Germination and cortex hydrolysis/modification capabilities of heat-treated spores were also examined at pH 7. After 15 min heat treatment at 90 °C, germination exudate (2 h germinated spores at pH 7) was completely devoid of glucosaminidase and epimerase products (results not shown). Lytic transglycosylase was, however, more active at pH 7 than pH 5 as evidenced by a 12% increase in the amount of anhydro-muropeptides found in the exudate of 1 h heat-treated spores (results not shown).

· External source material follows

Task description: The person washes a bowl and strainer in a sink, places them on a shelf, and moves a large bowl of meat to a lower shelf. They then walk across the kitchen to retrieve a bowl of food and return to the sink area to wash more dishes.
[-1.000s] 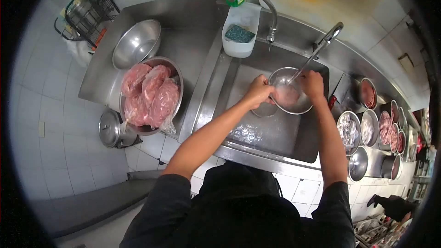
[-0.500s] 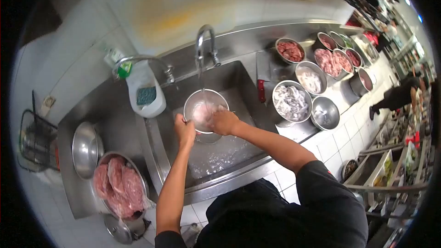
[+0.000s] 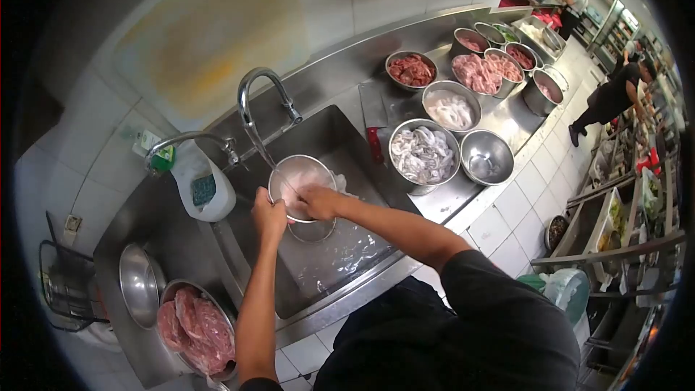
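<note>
Sink (image 3: 340, 261) view swung rightward; hands, left (image 3: 269, 215) and right (image 3: 318, 201), still grip the strainer (image 3: 297, 174).

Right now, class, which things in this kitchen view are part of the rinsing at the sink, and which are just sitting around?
In use:
- round metal strainer bowl with pale meat
- left hand on its rim
- right hand inside it
- curved steel tap, running
- steel sink

Lying about:
- steel bowl of pink raw meat
- empty steel bowl
- white tub with green sponge
- red-handled cleaver

Glossy metal strainer (image 3: 299, 177), seemingly steel sink (image 3: 340, 130)
</note>
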Demonstrator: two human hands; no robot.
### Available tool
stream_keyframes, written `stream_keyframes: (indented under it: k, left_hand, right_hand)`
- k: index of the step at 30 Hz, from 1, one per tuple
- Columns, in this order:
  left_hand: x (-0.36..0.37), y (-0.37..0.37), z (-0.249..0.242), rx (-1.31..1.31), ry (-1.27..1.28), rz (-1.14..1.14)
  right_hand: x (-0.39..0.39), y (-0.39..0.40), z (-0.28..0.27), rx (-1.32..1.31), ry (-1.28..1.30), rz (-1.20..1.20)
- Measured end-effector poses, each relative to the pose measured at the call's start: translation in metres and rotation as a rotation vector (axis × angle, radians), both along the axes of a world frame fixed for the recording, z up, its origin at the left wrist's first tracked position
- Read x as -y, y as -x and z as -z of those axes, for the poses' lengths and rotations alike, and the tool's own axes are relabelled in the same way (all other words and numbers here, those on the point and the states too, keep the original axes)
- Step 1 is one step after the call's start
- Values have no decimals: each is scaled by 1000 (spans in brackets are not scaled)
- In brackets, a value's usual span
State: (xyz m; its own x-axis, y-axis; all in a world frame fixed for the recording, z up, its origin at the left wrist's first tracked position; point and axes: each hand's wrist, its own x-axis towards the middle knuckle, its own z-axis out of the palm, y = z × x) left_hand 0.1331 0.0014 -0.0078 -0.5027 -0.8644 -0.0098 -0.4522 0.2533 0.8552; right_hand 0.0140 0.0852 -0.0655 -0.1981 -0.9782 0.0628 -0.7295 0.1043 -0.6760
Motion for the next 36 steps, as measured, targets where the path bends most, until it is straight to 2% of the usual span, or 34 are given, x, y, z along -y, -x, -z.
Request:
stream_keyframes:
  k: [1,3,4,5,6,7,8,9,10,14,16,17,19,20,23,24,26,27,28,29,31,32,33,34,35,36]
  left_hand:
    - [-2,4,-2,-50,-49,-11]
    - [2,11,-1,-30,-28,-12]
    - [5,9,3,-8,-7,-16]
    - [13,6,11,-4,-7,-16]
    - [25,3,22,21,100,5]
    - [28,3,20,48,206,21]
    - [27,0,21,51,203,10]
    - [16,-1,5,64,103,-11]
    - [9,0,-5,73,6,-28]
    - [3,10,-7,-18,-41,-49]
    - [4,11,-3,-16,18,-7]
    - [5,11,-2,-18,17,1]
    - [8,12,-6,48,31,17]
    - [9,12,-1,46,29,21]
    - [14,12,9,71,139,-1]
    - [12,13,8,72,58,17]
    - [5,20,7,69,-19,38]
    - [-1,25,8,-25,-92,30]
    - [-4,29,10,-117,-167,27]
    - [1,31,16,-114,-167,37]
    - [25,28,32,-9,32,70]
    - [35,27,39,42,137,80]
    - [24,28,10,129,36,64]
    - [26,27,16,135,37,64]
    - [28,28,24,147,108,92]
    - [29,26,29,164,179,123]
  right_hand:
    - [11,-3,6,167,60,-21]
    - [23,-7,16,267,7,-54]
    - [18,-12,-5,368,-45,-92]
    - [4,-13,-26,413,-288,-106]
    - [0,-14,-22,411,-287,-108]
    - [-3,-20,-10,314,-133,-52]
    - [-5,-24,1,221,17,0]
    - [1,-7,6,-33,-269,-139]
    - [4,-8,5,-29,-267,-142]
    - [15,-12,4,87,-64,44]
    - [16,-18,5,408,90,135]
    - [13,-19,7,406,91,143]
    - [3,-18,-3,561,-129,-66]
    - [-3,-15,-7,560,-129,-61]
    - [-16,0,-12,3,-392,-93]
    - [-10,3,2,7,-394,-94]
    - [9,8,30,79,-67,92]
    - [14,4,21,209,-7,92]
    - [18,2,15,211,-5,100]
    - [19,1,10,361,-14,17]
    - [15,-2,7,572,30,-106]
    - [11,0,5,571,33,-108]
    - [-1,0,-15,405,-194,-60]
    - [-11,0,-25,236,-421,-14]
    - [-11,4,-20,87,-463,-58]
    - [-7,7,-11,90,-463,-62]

Germination of alkali-treated spores
Treatment of dormant B. subtilis HR spores with 0·25 M NaOH for 130 min did not affect the peptidoglycan structure significantly, although a minor change of a 1·5% increase of muropeptides with an open lactam was noted (results not shown) (Atrih et al., 1996 ). Alkali-treated spores were evaluated for their germination ability and cortex hydrolysis. The loss of OD600 during germination actually increased after 1 h in 0·25 M NaOH treatment, from 41% (untreated) to 47%, a slight but reproducible effect (Fig. 4). The loss of epimerase and glucosaminidase products in alkali-treated spores followed a similar pattern to heat-treated spores: 88% and 89% of epimerase and glucosaminidase products, respectively, were lost within 15 min (Fig. 4). Lytic transglycosylase activity was not only alkali resistant, but actually increased after treatment (Fig. 4). The amount of A2pm released from 1 h alkali-treated spores was 40% lower than that released from untreated spores. Heat- and alkali-treated spores were also germinated in the presence of AGFK and similar results to those obtained with L-alanine were noted (results not shown).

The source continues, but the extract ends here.